Growth Stocks Can Keep Rolling in 2025 | ETF Trends

For over a decade now, betting against large-cap growth stocks has been a fool’s errand. Value stocks  have been left in the dust by benchmarks such as the Nasdaq 100 Index (NDX) and the Russell 1000 Growth Index.

During the past decade, the Russell 1000 Growth gauge notched returns that led to a compound annual growth rate of 16%. That easily bested the S&P 500. And NDX, which is tracked by the Invesco QQQ Trust (QQQ) and the Invesco NASDAQ 100 ETF (QQQM), generated jaw-dropping returns of its own. For the three years ending Dec. 11, both Invesco exchange traded funds slightly topped the S&P 500.

The impressive long-term returns offered by large- and mega-cap growth equities and ETFs like QQQ and QQQM have prompted some market participants to speculate as to when the good times will end or when value will come back into style. Regarding the first point, the answer might just be “not anytime soon,” indicating 2025 could be another fine time in which to own QQQ or QQQM.
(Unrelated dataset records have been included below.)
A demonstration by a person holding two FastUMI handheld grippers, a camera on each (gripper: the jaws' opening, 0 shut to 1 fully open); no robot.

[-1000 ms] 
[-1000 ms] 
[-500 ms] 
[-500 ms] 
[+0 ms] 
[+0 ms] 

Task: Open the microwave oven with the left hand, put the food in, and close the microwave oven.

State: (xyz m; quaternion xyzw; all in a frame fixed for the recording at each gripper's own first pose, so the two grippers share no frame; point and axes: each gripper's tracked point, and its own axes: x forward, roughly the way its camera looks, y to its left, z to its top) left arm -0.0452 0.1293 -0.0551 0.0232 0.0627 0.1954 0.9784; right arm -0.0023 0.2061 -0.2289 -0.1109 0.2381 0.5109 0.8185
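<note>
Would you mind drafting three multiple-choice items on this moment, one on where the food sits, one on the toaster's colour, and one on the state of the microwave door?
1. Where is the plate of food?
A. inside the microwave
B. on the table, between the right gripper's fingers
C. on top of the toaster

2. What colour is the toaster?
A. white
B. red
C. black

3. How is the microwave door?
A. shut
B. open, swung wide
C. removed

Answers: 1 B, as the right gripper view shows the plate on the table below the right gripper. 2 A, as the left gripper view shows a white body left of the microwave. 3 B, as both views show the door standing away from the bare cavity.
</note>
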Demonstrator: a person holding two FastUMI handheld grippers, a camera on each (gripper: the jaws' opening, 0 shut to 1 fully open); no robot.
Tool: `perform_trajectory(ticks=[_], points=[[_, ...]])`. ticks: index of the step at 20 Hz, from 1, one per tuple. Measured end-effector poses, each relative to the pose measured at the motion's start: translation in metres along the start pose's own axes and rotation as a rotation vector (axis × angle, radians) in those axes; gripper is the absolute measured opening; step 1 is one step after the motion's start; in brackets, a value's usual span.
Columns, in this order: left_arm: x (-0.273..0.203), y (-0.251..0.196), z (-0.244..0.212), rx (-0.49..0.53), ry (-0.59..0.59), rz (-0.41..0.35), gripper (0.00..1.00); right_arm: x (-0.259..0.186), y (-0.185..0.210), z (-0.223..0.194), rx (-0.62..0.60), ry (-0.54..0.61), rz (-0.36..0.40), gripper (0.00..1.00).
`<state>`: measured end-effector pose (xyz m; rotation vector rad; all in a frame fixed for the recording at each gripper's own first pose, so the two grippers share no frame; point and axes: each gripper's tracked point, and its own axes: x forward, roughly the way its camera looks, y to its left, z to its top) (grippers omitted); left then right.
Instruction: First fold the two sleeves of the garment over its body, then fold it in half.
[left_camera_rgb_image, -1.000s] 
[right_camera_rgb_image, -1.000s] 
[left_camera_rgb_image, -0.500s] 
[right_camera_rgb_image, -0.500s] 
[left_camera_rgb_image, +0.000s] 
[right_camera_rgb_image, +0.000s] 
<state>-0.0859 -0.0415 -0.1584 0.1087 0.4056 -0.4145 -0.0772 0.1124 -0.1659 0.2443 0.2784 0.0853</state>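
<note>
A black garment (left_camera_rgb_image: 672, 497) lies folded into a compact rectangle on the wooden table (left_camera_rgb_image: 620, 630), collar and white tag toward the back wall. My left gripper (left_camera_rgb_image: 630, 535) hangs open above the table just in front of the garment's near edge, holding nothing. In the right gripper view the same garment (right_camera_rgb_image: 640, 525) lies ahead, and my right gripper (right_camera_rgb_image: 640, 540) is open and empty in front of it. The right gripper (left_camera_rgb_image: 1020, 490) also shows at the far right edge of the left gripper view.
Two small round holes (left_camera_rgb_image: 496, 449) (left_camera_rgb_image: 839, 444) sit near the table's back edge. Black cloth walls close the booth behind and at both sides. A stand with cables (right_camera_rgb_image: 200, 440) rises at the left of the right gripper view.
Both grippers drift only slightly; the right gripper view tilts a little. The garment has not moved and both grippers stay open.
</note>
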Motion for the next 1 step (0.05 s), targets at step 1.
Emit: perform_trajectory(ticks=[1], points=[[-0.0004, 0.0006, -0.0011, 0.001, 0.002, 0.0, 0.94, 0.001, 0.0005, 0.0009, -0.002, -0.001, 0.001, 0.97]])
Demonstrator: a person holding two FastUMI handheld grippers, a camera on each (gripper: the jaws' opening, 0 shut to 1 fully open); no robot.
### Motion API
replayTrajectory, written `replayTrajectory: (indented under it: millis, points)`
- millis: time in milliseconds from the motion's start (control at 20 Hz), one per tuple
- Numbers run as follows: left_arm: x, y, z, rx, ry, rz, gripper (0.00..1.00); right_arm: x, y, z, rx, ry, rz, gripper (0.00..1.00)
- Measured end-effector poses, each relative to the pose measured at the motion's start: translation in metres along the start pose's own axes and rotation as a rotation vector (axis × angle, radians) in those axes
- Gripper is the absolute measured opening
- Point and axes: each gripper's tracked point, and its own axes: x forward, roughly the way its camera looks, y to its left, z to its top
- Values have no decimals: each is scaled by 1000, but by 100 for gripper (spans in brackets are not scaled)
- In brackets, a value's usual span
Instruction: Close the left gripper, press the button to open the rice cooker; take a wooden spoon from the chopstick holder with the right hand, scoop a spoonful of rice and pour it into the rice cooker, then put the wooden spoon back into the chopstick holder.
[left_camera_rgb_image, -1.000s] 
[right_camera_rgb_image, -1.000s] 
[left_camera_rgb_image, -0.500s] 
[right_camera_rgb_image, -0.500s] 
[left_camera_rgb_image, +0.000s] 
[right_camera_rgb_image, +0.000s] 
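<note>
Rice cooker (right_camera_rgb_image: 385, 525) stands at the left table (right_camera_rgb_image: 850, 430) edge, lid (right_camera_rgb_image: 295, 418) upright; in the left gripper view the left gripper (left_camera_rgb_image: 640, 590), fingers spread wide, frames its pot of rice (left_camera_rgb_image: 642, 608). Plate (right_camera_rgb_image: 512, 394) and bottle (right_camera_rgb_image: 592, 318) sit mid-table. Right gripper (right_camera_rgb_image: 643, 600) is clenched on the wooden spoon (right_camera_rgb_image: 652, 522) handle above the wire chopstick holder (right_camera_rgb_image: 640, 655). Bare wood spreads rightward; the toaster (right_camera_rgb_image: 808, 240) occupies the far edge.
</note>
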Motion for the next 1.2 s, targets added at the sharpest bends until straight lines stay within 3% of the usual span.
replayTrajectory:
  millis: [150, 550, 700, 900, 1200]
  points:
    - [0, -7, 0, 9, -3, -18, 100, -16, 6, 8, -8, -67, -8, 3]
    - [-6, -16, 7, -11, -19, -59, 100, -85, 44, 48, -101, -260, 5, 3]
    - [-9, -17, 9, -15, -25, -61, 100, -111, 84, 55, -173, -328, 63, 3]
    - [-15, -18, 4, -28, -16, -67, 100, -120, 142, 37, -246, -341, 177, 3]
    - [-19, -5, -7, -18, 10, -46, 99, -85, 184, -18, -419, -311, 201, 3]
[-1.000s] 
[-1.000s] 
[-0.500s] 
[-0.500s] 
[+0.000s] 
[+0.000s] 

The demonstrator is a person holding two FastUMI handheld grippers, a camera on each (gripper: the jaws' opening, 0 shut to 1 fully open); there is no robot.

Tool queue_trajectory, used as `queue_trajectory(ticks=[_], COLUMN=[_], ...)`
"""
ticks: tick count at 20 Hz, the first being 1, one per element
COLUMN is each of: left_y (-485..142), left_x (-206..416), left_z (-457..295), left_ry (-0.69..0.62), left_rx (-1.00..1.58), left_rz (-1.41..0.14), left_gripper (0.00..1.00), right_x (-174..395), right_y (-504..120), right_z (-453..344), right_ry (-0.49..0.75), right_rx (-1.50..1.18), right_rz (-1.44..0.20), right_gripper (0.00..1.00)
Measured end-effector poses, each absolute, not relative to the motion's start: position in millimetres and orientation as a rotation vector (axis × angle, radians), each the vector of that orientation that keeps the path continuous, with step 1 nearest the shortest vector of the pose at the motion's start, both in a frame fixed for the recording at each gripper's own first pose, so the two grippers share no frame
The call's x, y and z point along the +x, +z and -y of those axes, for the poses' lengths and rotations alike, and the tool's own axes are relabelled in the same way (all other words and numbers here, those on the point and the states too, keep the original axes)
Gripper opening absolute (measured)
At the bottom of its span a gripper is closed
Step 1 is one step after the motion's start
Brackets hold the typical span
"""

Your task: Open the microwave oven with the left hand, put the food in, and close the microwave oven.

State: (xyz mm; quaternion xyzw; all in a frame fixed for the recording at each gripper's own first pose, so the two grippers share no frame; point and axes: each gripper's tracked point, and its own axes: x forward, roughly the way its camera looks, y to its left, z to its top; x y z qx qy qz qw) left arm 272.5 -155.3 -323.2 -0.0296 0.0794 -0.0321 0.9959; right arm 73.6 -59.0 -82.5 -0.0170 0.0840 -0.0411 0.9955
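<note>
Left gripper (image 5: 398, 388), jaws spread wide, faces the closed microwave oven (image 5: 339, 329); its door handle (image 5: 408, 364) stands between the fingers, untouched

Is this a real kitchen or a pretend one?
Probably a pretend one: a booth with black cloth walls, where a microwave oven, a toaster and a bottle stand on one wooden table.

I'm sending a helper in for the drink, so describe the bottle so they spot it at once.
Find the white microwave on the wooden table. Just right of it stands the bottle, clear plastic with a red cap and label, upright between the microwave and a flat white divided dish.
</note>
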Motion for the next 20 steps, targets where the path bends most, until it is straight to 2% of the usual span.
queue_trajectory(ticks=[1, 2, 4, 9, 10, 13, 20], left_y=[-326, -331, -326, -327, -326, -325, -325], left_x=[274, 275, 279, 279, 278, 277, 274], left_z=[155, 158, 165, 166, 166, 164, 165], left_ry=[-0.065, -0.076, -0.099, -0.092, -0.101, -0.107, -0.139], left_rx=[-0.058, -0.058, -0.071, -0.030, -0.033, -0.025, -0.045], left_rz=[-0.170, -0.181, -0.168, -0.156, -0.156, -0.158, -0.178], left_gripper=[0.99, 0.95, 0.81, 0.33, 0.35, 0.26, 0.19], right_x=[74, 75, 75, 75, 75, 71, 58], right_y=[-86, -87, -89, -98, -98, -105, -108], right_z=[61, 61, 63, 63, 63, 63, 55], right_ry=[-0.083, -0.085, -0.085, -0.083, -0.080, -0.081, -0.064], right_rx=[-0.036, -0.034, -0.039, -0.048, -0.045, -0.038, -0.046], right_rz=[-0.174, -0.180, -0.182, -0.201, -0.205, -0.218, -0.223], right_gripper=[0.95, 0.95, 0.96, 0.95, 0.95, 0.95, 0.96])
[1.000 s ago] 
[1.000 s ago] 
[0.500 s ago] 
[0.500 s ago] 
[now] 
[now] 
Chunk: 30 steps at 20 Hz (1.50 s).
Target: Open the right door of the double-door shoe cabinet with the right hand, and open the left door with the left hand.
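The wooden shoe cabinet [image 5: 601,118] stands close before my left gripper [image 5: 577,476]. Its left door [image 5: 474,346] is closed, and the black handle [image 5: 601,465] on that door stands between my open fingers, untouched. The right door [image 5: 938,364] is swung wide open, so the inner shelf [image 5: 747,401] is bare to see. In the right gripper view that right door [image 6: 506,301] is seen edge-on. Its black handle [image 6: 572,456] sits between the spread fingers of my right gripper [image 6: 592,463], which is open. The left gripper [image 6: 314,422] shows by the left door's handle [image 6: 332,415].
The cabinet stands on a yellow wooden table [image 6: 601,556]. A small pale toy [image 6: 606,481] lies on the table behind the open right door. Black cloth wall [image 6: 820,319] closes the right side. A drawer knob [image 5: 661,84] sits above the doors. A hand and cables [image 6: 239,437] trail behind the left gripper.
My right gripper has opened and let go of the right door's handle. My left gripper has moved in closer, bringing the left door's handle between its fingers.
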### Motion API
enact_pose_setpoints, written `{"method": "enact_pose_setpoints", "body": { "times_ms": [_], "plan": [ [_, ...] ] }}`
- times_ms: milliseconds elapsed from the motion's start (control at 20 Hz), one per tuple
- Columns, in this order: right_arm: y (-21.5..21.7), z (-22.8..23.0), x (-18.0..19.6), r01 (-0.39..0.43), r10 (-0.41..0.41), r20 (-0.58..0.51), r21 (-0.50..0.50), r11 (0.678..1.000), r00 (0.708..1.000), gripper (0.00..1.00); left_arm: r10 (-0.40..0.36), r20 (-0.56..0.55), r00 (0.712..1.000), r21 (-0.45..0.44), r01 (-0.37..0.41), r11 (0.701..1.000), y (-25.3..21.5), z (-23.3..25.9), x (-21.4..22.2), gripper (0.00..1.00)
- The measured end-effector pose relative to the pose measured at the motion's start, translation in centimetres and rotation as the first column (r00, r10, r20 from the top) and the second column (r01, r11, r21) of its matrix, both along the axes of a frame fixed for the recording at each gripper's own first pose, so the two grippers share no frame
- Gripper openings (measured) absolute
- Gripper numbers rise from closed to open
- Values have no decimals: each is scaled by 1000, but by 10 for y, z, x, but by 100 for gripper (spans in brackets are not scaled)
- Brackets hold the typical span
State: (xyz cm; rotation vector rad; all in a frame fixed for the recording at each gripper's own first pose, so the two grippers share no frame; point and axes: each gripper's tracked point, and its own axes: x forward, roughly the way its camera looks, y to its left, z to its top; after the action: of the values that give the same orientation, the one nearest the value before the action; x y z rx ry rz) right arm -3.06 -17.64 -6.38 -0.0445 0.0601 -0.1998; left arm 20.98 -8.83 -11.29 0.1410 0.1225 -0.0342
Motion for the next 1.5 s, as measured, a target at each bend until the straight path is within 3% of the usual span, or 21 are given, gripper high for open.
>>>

QQQ Can Extend Leadership in 2025

The Magnificent Seven cohort (Apple, Microsoft, Google parent Alphabet, Amazon.com, Nvidia, Meta Platforms, and Tesla) are largely responsible for the supremacy of large-cap growth in recent years. That’s good news for long-term investors who’ve engaged with QQQ and QQQM. And that’s because the Invesco ETFs allocate more than 43% of their weights to those stocks.

The dominance of the Magnificent Seven has prompted ample conversation about concentration, particularly in passive index funds tracking NDX and the S&P 500. But even if other growth names make contributions to the cause, that doesn’t imply the Magnificent Seven are in for downside.

“[We] doubt that the concentrated outperformance we have seen can [continue. But] this does not necessarily mean that these stocks will all underperform the broader market,” noted Chris Fay of BNP Paribas. “Rather, we believe that allocating overweight positions to only a few of the names and underweighting the others allows us to make room for other sectors and ideas.”

Seven stocks accounting for more than 43% of an ETF’s roster doesn’t fit the bill as “diverse.” But that doesn’t mean QQQ and QQQM can shine again in 2025. Arguably, the ETFs are candidates to be 2025 winners due to their leverage to the AI trade. That trade is nearly unparalleled among broad market ETFs.

“Within the technology sector, we expect AI to continue to advance as a theme in 2025 and beyond. The sector’s leadership will broaden to include companies that provide semiconductors (going beyond well-known early winners such as NVDA), networking and storage systems, database software, and software applications that embed AI functionality,” added Fay.